### Task objective
What you give back must match the data below character for character.
○ ○ ○
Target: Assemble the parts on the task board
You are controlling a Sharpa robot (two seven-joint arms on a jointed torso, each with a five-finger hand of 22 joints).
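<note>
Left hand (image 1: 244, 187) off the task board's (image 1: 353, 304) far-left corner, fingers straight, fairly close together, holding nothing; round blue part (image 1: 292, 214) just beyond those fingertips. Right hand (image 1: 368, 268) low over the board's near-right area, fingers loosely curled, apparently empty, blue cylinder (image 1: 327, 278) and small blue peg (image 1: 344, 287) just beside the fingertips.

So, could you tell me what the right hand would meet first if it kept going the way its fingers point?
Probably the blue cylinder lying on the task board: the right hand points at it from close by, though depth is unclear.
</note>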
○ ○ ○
### Exercise response
Target: Assemble the parts on the task board
You are controlling a Sharpa robot (two seven-joint arms on a jointed torso, each with a five-finger hand of 22 joints).
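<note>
Left hand (image 1: 244, 187) off the task board's (image 1: 353, 304) far-left corner, fingers straight, fairly close together, holding nothing; round blue part (image 1: 292, 214) just beyond those fingertips. Right hand (image 1: 368, 268) low over the board's near-right area, fingers loosely curled, apparently empty, blue cylinder (image 1: 327, 278) and small blue peg (image 1: 344, 287) just beside the fingertips.

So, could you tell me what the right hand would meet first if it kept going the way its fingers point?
Probably the blue cylinder lying on the task board: the right hand points at it from close by, though depth is unclear.
</note>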

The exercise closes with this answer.